Indian scientists are on the path to major breakthroughs concerning black fever or Kala Azar (leishmaniasis). Visceral leishmaniasis is fatal and can cause death. It can also cause severe bleeding, infection, and facial disfigurement. The disease spreads easily as it remains asymptomatic in the early stage, and detecting it has so far been costly and very complex. But the latest discovery by Indian scientists could pave a new approach toward its treatment.

Scientists have found that the Leishmania parasite hijacks SUMOylation, which is a key regulator of various cellular, nuclear, metabolic, and immunological processes, to spread in the body.


Visceral Leishmaniasis or black fever is transmitted to humans by the bite of an infected 'Phlebotomus argentipes' sandfly. The size of these sandflies is a quarter of that of an average mosquito. Their body length is from 1.5 mm to 3.5 mm. People living in India, Ethiopia, Brazil, Sudan, and Bangladesh are most vulnerable to it.

Adult sandflies are hairy, with straight wings that are small and large in proportion. It takes birth from an egg and the larva grows into an adult through the stage of pupa. This entire cycle takes about a month. However, its development depends on temperature and other geographical conditions. Relative humidity, hot temperature, high soil moisture and dense tree plants are beneficial for these sandflies.

Targeted approach

Better understanding of the mechanism of the parasite has long been on scientists' mind to develop better treatments. And researchers finally have an understanding of how the parasite spreads in order to develop novel drugs with a targeted approach.

LeishmaniasisWikimedia Commons

"For the discovery of a drug-like candidate with higher efficacy and less toxicity, a better understanding of the interactions between host and parasite is essential. Leishmaniasis infects humans and replicates intracellular within macrophages, the cells that normally engaged in protecting the host from pathogens," researchers said in a statement, according to India Today.

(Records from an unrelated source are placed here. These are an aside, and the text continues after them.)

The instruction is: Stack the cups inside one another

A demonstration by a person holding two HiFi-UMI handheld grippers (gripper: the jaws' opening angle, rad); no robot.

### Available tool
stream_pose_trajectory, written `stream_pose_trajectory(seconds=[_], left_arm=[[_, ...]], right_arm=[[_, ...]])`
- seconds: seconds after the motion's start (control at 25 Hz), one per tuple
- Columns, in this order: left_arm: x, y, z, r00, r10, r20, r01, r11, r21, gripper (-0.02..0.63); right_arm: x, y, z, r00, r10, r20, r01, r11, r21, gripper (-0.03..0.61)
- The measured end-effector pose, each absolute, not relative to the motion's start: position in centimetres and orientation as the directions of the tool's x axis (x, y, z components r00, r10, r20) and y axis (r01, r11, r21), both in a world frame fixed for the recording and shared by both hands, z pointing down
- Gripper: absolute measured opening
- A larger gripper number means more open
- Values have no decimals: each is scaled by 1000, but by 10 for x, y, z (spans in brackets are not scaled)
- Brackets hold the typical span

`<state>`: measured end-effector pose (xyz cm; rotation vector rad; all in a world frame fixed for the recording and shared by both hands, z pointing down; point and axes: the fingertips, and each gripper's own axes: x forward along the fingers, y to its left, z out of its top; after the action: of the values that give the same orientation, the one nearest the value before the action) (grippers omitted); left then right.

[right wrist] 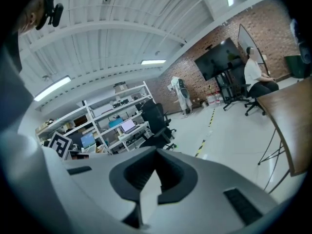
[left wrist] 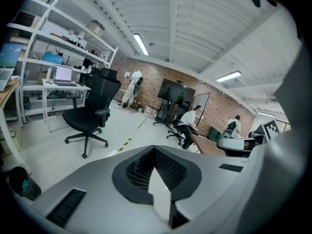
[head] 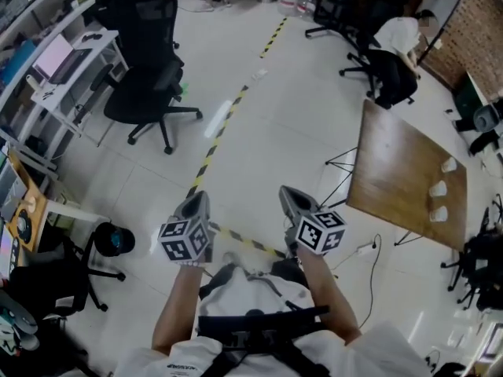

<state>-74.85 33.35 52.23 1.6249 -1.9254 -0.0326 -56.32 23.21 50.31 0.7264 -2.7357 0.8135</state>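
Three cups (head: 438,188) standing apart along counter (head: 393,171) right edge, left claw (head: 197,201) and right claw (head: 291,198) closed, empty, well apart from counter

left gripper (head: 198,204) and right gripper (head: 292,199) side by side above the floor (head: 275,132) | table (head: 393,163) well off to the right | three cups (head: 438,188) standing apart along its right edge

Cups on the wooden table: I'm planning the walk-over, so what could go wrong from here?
1. The three cups stand in a row close to the wooden table's end edge; a clumsy nudge might tip one off.
2. Left claw and right claw are both shut and empty; arriving unopened, they would likely knock cups over.
3. A power strip with its cable lies on the floor by the table legs, a possible trip.
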Motion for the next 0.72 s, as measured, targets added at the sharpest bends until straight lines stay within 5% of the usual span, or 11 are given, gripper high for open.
stream_pose_trajectory(seconds=[0.72], left_arm=[[-560,223,520,355,-835,421,-904,-190,384,-2]], right_arm=[[-372,203,508,-627,-713,313,-756,460,-467,5]])
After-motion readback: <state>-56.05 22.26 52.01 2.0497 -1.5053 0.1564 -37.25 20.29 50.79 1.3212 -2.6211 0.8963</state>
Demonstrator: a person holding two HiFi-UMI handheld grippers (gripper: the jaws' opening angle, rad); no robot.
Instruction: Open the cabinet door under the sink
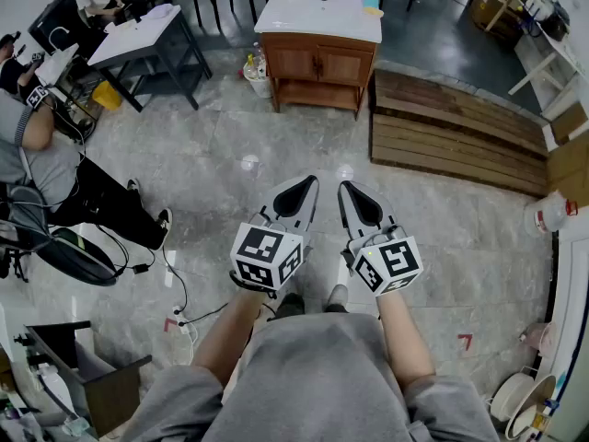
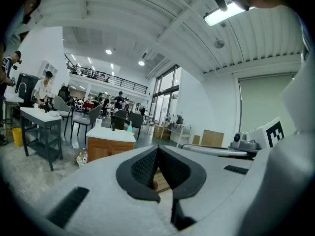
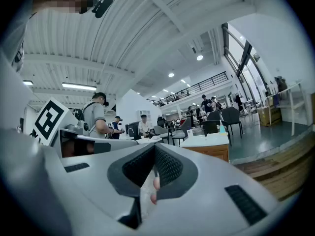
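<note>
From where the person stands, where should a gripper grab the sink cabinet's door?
Likely the small dark handles at the seam where the two shut doors meet, coming from the front: the flat door faces offer nothing else. Handle shape is too small to tell.

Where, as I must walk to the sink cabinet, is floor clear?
The grey stone floor straight ahead is bare up to the white-topped wooden sink cabinet. Crowded: bottles at its left, slatted wooden platform right, black cables lower left.

Grey stone floor; a wooden platform far right, a white-topped table far left. Ribbed white ceiling with a strip light.
</note>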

The study, led by a team of researchers from the Jawaharlal Nehru University (JNU), is published in the journal Frontiers in Cellular and Infection Microbiology. The researchers found out that the parasite tricks the host's signalling mechanism to suppress its protective immune responses. This is how the parasite survives, affecting the host's body.

Notably, the scientists said that targeting of SUMOylation pathway can provide a starting point for the design and development of novel therapeutic interventions to combat leishmaniasis.

"With increasing resistance to antileishmanial drugs, it seems promising to target host-directed approaches for therapeutic interventions and drug development. We are focusing on various aspects of the development of drug-like molecules to combat this disease," Professor Anand Ranganathan, another corresponding author of the paper said, told India Today.